From a source checkout:

uv sync --all-packages --all-extras --all-groups

The PyPI lumilake distribution is a code-free metapackage; install one of the extras below to get a working set. The server runtime is published as a Docker image only and is intentionally not on PyPI.

Extra Includes
sdk Python SDK HTTP clients (lumilake-sdk → module lumilake)
cli lumilake command line interface plus deploy lifecycle (lumilake-cli + lumilake-deploy)
deploy Local Docker / FlowMesh deployment helpers (lumilake-deploy)
hook Resource-kind helpers for shared hook integrations (lumilake-hook)
all Everything above.

Quick Start

The server runs as the published Docker image. lumilake deploy reads its env files from --project-dir (or the current working directory).
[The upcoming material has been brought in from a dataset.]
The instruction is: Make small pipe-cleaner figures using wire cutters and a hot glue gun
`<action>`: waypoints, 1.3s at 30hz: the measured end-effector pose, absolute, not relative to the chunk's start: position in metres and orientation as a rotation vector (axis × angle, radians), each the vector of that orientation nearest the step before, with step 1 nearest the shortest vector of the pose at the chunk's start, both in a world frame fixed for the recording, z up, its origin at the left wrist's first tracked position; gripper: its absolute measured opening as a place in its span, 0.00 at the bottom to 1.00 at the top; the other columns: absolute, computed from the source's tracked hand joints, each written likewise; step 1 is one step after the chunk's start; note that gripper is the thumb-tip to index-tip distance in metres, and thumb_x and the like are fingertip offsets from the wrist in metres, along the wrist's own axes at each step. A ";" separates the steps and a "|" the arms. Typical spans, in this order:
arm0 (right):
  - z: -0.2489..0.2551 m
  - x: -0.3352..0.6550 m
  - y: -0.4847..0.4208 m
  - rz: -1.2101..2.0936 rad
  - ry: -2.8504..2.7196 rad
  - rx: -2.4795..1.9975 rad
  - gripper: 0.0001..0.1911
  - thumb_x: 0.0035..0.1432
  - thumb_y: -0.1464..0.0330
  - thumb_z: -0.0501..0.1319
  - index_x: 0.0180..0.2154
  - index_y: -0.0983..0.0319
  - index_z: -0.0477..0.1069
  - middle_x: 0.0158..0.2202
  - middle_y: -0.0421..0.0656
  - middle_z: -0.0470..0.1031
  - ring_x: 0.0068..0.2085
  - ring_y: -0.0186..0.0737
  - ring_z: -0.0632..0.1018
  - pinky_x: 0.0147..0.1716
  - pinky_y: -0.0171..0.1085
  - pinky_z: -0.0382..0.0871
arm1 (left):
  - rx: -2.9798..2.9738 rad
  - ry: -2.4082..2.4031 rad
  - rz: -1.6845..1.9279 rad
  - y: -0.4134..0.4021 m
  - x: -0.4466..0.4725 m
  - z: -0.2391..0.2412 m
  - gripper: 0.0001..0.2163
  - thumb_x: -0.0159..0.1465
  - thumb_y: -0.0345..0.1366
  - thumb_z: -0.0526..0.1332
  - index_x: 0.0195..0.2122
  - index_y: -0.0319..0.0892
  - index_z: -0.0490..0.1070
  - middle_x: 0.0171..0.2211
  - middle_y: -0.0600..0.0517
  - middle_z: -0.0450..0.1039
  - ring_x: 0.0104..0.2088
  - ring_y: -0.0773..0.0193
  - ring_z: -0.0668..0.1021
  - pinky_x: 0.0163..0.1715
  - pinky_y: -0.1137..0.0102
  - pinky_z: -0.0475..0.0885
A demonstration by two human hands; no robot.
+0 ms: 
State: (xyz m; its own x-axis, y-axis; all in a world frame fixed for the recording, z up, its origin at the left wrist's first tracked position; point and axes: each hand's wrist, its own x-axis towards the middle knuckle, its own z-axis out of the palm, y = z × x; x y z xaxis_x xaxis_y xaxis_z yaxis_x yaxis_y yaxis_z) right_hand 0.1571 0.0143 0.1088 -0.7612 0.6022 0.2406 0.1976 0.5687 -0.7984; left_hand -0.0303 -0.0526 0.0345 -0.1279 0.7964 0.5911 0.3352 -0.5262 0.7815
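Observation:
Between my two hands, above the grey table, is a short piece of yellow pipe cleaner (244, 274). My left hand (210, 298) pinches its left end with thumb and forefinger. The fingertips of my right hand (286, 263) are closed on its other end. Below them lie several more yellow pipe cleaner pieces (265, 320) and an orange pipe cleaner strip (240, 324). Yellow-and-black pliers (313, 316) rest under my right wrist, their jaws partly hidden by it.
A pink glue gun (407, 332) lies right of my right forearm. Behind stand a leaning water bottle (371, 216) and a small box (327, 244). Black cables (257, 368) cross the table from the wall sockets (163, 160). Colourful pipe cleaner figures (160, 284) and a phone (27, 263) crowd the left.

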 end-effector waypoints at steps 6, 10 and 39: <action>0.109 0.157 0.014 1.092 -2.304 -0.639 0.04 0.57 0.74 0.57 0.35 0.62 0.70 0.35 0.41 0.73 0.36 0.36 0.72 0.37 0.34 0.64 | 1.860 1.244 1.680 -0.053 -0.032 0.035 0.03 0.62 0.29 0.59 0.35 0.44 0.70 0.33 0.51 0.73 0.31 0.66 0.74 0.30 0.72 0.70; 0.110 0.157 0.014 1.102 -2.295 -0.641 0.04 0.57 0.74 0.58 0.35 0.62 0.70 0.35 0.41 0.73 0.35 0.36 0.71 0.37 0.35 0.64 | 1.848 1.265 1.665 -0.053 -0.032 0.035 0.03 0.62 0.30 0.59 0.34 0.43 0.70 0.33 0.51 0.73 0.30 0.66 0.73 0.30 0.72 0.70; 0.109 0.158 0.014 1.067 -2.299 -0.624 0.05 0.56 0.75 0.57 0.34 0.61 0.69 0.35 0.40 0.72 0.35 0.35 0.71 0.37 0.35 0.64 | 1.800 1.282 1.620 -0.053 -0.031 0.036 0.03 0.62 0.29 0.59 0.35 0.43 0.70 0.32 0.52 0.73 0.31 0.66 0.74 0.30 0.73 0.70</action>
Either point at a deployment directory with -C / --project-dir, or cd to it first.

mkdir -p ~/lumilake-deploy
lumilake deploy -C ~/lumilake-deploy init --flowmesh   # ~/lumilake-deploy/.env + .env.flowmesh
$EDITOR ~/lumilake-deploy/.env                          # fill in DATABASE_URL / S3 / model keys
lumilake deploy -C ~/lumilake-deploy pull               # fetch ghcr.io/mlsys-io/lumilake_server:<tag>
lumilake deploy -C ~/lumilake-deploy up                 # bring the stack up via docker compose

LUMILAKE_DEPLOY_DIR=~/lumilake-deploy is an equivalent override. The deployment directory only needs to hold your .env files (and any local state docker compose creates) — the compose file and server image are resolved from the installed lumilake-deploy package and GHCR. The server listens on http://127.0.0.1:9000 by default — open /docs for the API browser.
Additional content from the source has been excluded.